Bajo este contexto, no es de extrañar que la lira se haya visto sometida a tensiones en el mercado cambiario, provocando un acentuado hundimiento que ha situado a la moneda turca bajo mínimos históricos, lo que ha obligado al banco central a usar una cuarta parte de sus reservas de divisas para reflotar la Lira, incrementando sus pasivos en dólares. Esta caída de la moneda turca incrementa el coste de repago de la deuda de empresas y Gobierno, por cuanto que esta está contraída en dólares. Las reservas turcas solo cubren en torno al 50% de los 168 mil millones de dólares que alcanza la deuda externa a corto plazo, lo que hace que el sistema financiero turco sea extremadamente vulnerable a la especulación en el mercado de divisas. 

Para complicar aún más el panorama, los tipos de interés están ahora por debajo de 9%, al tiempo que la inflación se sitúa en torno al 11%, lo que, en términos prácticos, implica que la lira rinde intereses negativos. 

Frente a este vértigo, las autoridades bancarias turcas -a las que unas horas antes se había dotado de una legislación ad-hoc contra la manipulación de divisas- se vieron obligadas a seguir los pasos que dio Tailandia en 1997, vetando las operaciones monetarias de todos los bancos con sede en otros países.

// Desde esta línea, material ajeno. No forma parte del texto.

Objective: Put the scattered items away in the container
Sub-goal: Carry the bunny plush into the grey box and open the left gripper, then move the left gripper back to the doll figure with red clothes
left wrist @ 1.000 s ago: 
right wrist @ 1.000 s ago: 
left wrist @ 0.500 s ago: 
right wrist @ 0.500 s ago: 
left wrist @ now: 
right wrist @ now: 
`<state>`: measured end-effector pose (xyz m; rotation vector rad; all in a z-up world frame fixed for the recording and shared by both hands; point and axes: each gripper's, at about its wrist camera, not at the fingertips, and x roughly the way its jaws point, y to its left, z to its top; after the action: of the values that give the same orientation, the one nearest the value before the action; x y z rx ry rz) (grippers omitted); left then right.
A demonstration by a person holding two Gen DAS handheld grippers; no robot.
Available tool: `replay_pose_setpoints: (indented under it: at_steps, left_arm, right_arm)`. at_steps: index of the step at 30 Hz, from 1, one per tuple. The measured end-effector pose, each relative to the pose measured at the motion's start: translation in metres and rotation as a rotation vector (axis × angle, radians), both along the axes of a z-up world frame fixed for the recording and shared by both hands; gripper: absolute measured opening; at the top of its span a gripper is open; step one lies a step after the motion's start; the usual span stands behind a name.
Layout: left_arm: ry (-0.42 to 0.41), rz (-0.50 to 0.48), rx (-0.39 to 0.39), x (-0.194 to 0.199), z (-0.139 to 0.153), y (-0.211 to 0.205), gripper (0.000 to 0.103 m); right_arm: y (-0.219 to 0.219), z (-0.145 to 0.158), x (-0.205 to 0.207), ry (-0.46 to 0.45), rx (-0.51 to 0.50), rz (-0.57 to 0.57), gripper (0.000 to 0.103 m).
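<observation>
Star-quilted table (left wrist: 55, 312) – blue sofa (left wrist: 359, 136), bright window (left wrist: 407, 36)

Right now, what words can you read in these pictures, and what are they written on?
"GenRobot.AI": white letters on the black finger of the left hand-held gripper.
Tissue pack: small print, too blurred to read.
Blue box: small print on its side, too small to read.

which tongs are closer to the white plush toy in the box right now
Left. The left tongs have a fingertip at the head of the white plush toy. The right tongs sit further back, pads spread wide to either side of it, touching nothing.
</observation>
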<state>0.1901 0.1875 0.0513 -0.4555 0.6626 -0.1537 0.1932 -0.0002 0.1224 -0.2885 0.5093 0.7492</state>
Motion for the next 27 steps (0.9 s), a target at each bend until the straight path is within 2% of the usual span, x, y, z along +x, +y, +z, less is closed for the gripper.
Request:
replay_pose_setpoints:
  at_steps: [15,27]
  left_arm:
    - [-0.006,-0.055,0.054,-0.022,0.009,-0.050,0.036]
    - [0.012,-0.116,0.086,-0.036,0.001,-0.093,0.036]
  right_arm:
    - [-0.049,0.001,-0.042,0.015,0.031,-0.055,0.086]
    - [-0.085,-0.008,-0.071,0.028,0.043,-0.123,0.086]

Así, el organismo de control bancario de Ankara prohibió que Citigroup, UBS y BNP Paribas llevasen a cabo operaciones “en corto” (llevar a cabo la venta de activos prestados, para obtener réditos al desplomarse su precio) de dólares contra liras. 

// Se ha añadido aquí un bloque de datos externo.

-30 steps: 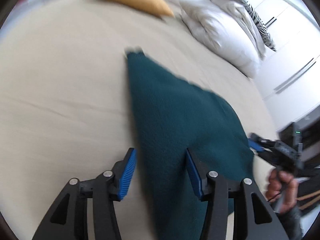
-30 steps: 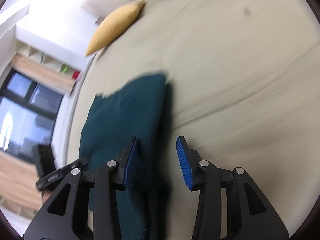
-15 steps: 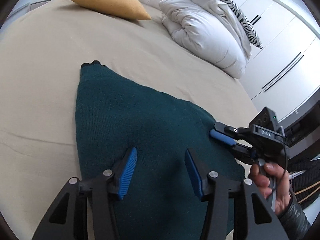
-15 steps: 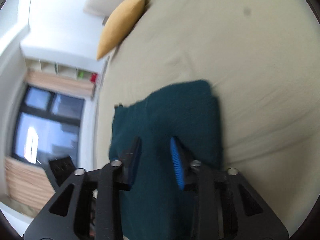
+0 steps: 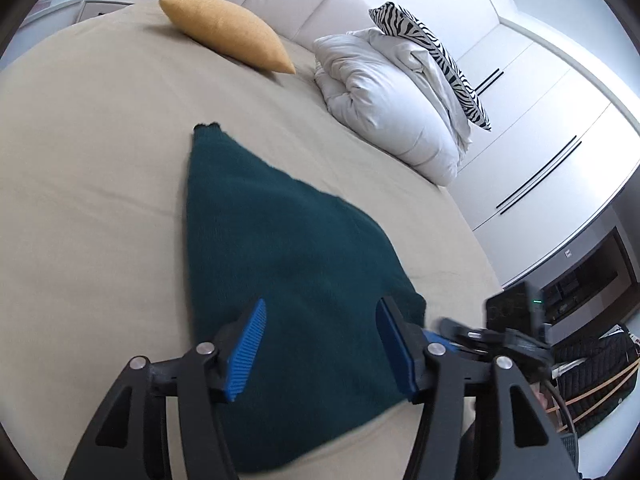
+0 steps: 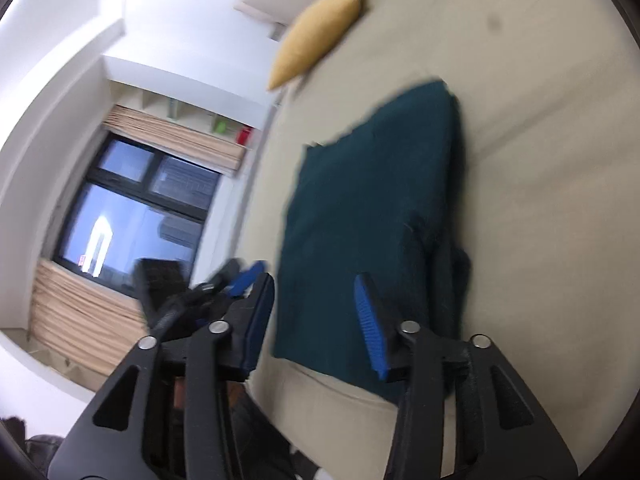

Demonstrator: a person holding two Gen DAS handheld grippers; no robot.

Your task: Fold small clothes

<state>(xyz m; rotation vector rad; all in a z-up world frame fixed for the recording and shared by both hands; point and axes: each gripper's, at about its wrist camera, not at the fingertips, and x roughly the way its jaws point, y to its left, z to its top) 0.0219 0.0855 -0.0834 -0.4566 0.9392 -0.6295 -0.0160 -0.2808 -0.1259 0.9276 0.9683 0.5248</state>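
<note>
A dark teal knit garment (image 5: 280, 264) lies folded flat on the beige bed (image 5: 80, 168), near its front edge. My left gripper (image 5: 320, 316) hovers over the garment's near end with its jaws opening; the blue pads stand apart and pinch nothing. The right wrist view shows the same garment (image 6: 372, 208). My right gripper (image 6: 314, 292) is above its near left corner, jaws opening, and the pads press on nothing. Each gripper shows blurred in the other's view: the right gripper (image 5: 444, 330) just off the garment's right corner, the left gripper (image 6: 240, 274) beside the bed edge.
A yellow cushion (image 5: 228, 32) lies at the head of the bed, beside a bunched white duvet (image 5: 392, 108) and a zebra pillow (image 5: 432, 40). White wardrobes (image 5: 540, 140) stand to the right. A window (image 6: 132, 200) is beyond the bed's left side.
Both grippers drew back toward the near edge of the bed. The right jaws narrowed half a second ago and have widened again. The left jaws stand wider. The garment stays flat.
</note>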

Si bien en el plazo inmediato esta acción logró reflotar transitoriamente el valor de la Lira, el precedente de lo que ocurrió con la moneda tailandesa en el 97 nos ofrece un escenario extrapolable de los problemas a los que se enfrenta Turquía; de cuya resolución depende en buena medida la continuidad del gran proyecto otomano de Erdogan: en el caso tailandés, el banco central necesitaba usar sus reservas en dólares para apuntalar el tipo de cambio de su moneda, al objeto de compensar la salida de dólares del país, en parte por fuga de capitales, pero, sobre todo, por la compra masiva y orquestada llevada a cabo por especuladores financieros. Esto colocó a las autoridades bancarias de Tailandia en una espiral incontenible, que terminó al usar el 90% de la reserva de divisas únicamente para sostener el valor de la moneda tailandesa, lo que llevó a la emergencia de una doble cotización cambiaría y precipitó  la quiebra de Tailandia; lo que, de rebote, ocasionó una crisis económica que se extendió a otros países del sudeste asiático, incluidos Malasia, Indonesia y Filipinas, Corea del Sur, Hong Kong y China, pero que también tuvo un alcance global. 

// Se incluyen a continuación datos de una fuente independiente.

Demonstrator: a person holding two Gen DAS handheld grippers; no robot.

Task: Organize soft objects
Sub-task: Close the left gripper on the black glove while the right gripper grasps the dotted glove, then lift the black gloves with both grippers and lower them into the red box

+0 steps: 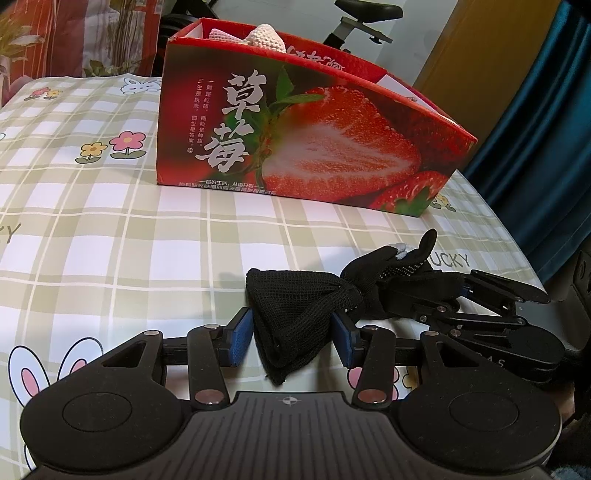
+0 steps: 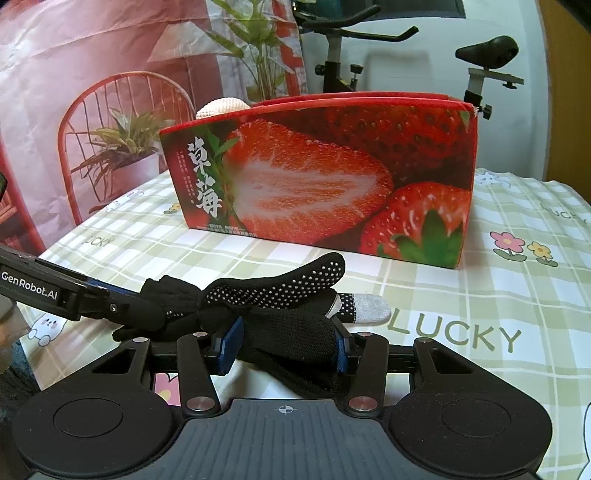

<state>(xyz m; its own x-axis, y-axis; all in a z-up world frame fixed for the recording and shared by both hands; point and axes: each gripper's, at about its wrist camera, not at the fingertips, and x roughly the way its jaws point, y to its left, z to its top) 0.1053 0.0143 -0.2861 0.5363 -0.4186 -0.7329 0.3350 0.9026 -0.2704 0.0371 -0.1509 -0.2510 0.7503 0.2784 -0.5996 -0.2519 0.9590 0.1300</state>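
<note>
In the left wrist view the left gripper (image 1: 291, 338) fills the bottom of the frame, its blue-padded fingers (image 1: 240, 336) closed on the cuff end of a black knit glove (image 1: 295, 306), which bunches between them at lower centre. In the right wrist view the right gripper (image 2: 286, 343) sits likewise at the bottom, its fingers (image 2: 231, 343) pressed against the other part of the same glove, the dotted palm and a grey fingertip lying just above them toward centre right. Each view shows the other gripper reaching in from the side to meet the glove. The glove lies low over a bench (image 1: 110, 221) covered in a green checked cloth with flowers and rabbits. Farther back, in the upper middle of both frames, stands a red strawberry-printed box (image 1: 295, 140), with a pale pink knitted item (image 1: 264, 35) showing above its rim at the upper left
</note>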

Ankara se enfrenta a los mismos problemas que afrontó Bangkok en 1997 y, dada la reluctancia de la Reserva Federal norteamericana de lanzar un cabo al banco central turco, aceptando un intercambio masivo de dólares por liras, parece que la llegada a un punto sin retorno en la solvencia financiera de Turquía -que situaría al país al borde de la bancarrota y podría afectar a toda la región- es una mera cuestión de tiempo.